What it is: A short routine that can be done anywhere to keep your spine healthy and flexible. Students can stand at their desks, or even stay seated if necessary.
Why we love it: The human spine can move in seven directions. But the average person only moves his/her spine in two directions – forward and backward – on a day to day basis. It’s important to regularly move your spine in all its seven directions to keep it strong.
How to do it:
Begin by standing tall in mountain pose with hands on hips.
Clasp hands in front of you and stretch them overhead.
Tilt your upper body to the left and hold, then to the right and hold.

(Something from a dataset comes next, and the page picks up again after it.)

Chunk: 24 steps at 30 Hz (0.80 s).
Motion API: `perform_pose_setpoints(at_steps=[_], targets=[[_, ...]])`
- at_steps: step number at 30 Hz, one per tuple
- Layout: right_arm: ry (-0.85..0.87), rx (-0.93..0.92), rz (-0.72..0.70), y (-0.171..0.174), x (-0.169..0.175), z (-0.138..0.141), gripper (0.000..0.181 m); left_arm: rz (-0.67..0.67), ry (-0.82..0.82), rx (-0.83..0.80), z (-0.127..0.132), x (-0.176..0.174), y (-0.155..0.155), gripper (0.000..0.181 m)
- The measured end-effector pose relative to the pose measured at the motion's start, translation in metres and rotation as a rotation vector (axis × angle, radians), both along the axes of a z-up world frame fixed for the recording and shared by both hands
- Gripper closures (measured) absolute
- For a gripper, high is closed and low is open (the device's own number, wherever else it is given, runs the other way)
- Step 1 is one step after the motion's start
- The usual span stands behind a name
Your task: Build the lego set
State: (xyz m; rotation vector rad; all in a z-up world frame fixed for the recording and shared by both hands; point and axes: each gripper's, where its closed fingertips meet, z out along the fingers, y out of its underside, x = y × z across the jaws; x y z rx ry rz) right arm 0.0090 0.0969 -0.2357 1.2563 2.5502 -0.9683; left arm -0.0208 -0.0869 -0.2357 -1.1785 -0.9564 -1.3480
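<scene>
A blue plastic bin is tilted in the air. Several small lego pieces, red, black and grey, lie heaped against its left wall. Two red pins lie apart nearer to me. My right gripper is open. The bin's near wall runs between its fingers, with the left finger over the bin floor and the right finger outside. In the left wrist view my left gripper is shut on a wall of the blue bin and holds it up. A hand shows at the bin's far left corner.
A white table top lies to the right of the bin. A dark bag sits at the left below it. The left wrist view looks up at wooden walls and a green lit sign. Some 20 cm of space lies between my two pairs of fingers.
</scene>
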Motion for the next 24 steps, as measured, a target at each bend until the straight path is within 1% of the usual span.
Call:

Hinge forward at the hips, keeping your back long and reach your clasped hands straight in front of you (do not flop over and touch your toes).
Return your hands to your hips.
Rotate your upper body to the right, then rotate your body to the left.
Drop your hands and reach forward to touch your toes.
Repeat two to three times.
Following this short sequence regularly is important for keeping your spine robust. It’s a really great sequence to do with your classroom first thing in the morning, and at the end of the day, before many students go to their athletic extracurricular activities.
For other great yoga and mindfulness tips for your classroom and home, visit www.ZENworksYoga.com. ZENworks Yoga Online has more than 100 yoga and mindfulness videos; subscriptions start at just $9/month or $50/year.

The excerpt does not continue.